Friday, November 07, 2008

after the curtain

I never know what's waiting for me when I tutor my Iraqi family. Recently, it seems as if I've been teaching any of the random dozen-or-so people flowing in and out of the tiny apartment. It's constantly a party in there: the tea never stops flowing, and as the night progresses, the conversations get louder and louder to the point that I forget that I'm anywhere close to America.

Sometimes I teach the sixty year old mother, dressed in black from head to toe. Another week, it will be the pop-culture-obsessed eighteen year old daughter. Once it was a ten year old boy with a cowlick and toothy grin. Maybe it will be the 33 year old son, who knows very little English, yet he aspires to get his MBA (And then - he tells me - he'll get a job in Saudi Arabia. He'll hire me, and we'll both makes lots and lots of oil money. I'll like Saudi Arabia, he says. The hijab isn't that bad.) I stopped developing lesson plans months ago.

Last night I was asked to help a young girl I'd seen around before - she was always very quiet, and would slip in and out of the apartment largely unnoticed. I sat down with her at the kitchen table and tried to get a gauge on her language. Due to her shyness - I incorrectly gathered that her knowledge was fairly minimal. We were working through prepositions ("The book is on the table. The book is under the table. The book is above the table.") when she stopped me and said, quite perfectly: "I want to ask you a question: Are you married?"

"Yes, I am," I answered, taken aback.

"Do you love him?"

"Yes, I love him - he's my husband!"

She was quiet. I asked her if she had a boyfriend - and she looked at me and whispered, "I'm married. I have a husband. He is in Iraq, and my mother does not like him and does not know that we are married. I cannot even say his name in my house. He is moving here in one month. So my question is: How do I leave my family and live with him?"

Geez. I thought I was just going to be talking about the present simple tense tonight, not advising on cultural matters about which I know absolutely nothing. To act incorrectly on this could get me into a lot of trouble with the whole little community they've so carefully created.
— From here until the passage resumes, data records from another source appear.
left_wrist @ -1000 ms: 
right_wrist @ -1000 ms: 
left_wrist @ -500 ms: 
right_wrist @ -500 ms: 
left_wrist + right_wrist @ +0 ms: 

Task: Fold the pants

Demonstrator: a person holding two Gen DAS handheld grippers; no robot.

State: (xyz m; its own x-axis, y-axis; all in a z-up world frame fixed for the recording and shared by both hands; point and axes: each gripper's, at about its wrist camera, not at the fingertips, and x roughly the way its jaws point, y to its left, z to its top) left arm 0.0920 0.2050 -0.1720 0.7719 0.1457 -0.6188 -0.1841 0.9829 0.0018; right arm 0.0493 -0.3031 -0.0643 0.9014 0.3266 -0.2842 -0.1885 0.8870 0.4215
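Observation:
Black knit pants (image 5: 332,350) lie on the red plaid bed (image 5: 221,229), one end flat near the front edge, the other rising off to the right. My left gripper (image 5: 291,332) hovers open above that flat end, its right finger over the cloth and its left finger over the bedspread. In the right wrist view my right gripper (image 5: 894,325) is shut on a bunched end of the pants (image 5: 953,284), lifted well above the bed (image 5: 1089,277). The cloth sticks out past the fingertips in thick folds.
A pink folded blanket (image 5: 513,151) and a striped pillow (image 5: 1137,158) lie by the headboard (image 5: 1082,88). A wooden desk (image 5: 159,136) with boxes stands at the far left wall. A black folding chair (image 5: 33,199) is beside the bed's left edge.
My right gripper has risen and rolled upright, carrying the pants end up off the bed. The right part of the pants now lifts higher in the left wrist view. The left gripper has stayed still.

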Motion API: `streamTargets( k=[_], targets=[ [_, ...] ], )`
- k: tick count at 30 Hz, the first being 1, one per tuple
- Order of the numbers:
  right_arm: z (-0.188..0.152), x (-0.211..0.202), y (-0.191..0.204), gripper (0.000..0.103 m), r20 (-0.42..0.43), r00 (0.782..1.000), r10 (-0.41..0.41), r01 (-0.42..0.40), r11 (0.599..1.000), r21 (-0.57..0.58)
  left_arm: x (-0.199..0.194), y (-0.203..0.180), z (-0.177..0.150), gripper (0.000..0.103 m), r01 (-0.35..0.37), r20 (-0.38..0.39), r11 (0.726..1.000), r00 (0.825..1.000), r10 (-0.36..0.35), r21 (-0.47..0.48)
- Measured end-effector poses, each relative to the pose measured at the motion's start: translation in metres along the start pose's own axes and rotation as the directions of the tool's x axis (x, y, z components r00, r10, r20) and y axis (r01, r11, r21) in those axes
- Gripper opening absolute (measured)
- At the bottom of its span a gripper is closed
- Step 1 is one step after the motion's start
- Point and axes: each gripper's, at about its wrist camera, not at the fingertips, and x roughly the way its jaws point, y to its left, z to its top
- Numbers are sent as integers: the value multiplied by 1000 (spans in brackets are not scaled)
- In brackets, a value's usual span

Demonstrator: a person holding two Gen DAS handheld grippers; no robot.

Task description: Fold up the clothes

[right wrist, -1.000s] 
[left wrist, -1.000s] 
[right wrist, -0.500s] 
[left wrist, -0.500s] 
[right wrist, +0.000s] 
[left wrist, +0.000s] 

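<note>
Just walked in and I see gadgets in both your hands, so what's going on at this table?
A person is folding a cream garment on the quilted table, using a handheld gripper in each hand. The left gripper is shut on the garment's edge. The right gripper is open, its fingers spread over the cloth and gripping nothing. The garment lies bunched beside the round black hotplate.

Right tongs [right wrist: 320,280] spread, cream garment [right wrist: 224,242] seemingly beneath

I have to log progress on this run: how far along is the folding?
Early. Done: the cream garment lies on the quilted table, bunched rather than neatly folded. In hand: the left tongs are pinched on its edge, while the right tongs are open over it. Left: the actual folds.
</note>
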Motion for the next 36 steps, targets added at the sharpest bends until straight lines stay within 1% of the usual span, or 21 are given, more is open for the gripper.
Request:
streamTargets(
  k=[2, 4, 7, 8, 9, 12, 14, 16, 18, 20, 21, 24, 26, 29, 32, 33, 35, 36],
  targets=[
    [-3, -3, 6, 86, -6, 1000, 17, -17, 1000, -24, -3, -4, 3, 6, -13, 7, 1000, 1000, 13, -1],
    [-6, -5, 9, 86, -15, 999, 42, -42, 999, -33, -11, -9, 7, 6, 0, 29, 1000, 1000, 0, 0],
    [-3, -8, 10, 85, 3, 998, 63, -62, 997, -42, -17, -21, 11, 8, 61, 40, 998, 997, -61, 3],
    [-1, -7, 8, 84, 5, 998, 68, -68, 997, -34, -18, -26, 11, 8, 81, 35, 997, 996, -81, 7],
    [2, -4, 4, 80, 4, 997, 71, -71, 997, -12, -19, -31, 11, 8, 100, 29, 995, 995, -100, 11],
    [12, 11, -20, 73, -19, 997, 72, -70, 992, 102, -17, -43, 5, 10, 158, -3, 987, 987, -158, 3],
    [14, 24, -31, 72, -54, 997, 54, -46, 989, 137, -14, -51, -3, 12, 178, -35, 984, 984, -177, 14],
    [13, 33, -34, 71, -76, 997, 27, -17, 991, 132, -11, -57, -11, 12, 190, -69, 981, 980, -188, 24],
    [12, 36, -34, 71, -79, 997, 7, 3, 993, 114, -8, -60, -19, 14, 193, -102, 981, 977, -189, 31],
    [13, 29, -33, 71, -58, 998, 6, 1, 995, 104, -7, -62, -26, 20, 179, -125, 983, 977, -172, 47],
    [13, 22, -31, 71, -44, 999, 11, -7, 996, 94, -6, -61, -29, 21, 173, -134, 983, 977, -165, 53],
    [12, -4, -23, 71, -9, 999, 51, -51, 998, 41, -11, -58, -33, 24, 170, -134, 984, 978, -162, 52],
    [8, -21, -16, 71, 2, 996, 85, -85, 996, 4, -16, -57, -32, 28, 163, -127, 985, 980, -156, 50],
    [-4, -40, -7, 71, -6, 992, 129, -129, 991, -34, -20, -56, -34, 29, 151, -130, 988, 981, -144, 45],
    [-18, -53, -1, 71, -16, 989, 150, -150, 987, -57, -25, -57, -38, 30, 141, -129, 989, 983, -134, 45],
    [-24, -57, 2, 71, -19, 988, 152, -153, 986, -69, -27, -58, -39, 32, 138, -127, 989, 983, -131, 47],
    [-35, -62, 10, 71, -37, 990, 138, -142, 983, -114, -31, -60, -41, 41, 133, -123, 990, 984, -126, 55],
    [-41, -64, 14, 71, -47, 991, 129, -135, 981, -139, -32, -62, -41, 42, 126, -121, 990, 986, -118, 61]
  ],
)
I looked her in the eyes and tried to say, "If you live with him, you may lose all of these people in the room - it would just be you and him. You may be lonely. You are already in a difficult situation, in that you live in a new country where you barely grasp the language and don't know the culture. You don't have a job, you don't have your own apartment, your husband doesn't know the language, and what if he's not the person you remember him to be? Your family has already lost so much - do they need to lose you now as well?" Except it came out as, "I don't know".

Her mother then walked into the apartment, and the girl quieted me with her eyes. The conversation was over.

3 Comments:

At 6:52 PM , Blogger Jeanette said...

How did you find these people? What motivated you?!?!

 
At 11:24 AM , Blogger katie said...

Don't you love it when you have a long stringn of thoughts/responses in your head, and you come out with three words. Often I come out with just one, that being, "Wow..." sometimes, "yeah." I'm sure that just by listening to her you helped her a lot because she doesn't have many people she can talk to. I like imaginging the room. I imagine it to be quite dark with a few candles, eyes and shadows the only things visible. I need to call IRCO. I need to do it.

 
At 8:36 PM , Blogger Nicole said...

Jess, you're just beautiful with words and describing emotion. I can't get over it.